Tears welled up in his eyes.
“My mom adores you. Talks about you every day. ‘Mija did this, mija said that…’ It tortures me. To know the only family I care about chose you over me.”
“She didn’t choose. She loves us both, dummy.”
“No merezco ni a ti ni a ella.”
“Probably not,” I agreed, smiling. “But you didn’t deserve to decide for me either. You didn’t deserve to run away without giving me the chance to stay. To fight.”
“Yet…?”
“If I still love you?” I finished for him. “Andrés, I spent four months visiting your mom, eating at her table, sleeping at your house.
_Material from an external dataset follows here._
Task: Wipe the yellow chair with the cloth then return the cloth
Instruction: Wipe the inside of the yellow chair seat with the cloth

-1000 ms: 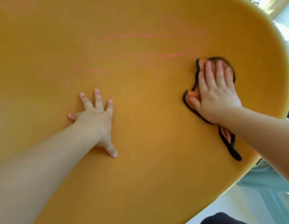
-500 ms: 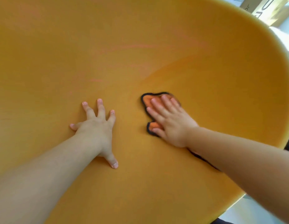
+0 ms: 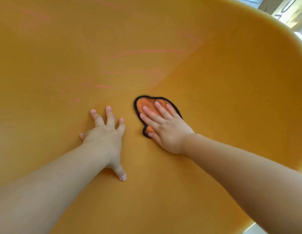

What do you think?”
He broke down, holding me as if he’d vanish.
“I’m sorry,” he sobbed.
“I know.”
“I’m afraid.”
“I know. Me too.”
From the kitchen window, Mrs. Marta watched with tears in her eyes, smiling as she stirred the mole.
“Have they reconciled yet?” I asked later.
“We’re in it,” Andrés said, still holding my hand.
“So hurry up—the mole is ready.” She pointed to me with a spoon. “And you,” she said, “go sleep in the guest room. I’m not that modern.”
We laughed. At that table, in that warm kitchen, with that extraordinary woman serving dishes, I finally understood:
Love is not always linear. Sometimes it breaks, sometimes it rebuilds. Sometimes it takes the long way—through a wise mother’s kitchen, who refuses to let go of the daughter-in-law who won her heart.
Three Years Later
“Mother-in-law, where did you put the embroidered napkins?” shouted Andrés from the dining room, setting the table for Christmas.
“In the drawer as always, clueless mija!”
Andrés entered with the baby in his arms.
“Mama, your grandson made a masterpiece in the diaper.”
“Oh my gosh, give it to me!” Doña Marta snatched him up, covering him in kisses. “My little angel doesn’t mess around—you just don’t know how to clean him right.”
I smiled at Andrés, the man I almost lost, and he smiled back.
“Thank you,” he whispered.
“For what?”
“For not giving up on me. For loving my mom almost as much as I do.”
“Almost nothing,” I corrected him. “I love her more.”
And it’s true. Sometimes love doesn’t vanish. It just changes channels. And the best channel? The one that was always there, waiting—with hot coffee and open arms.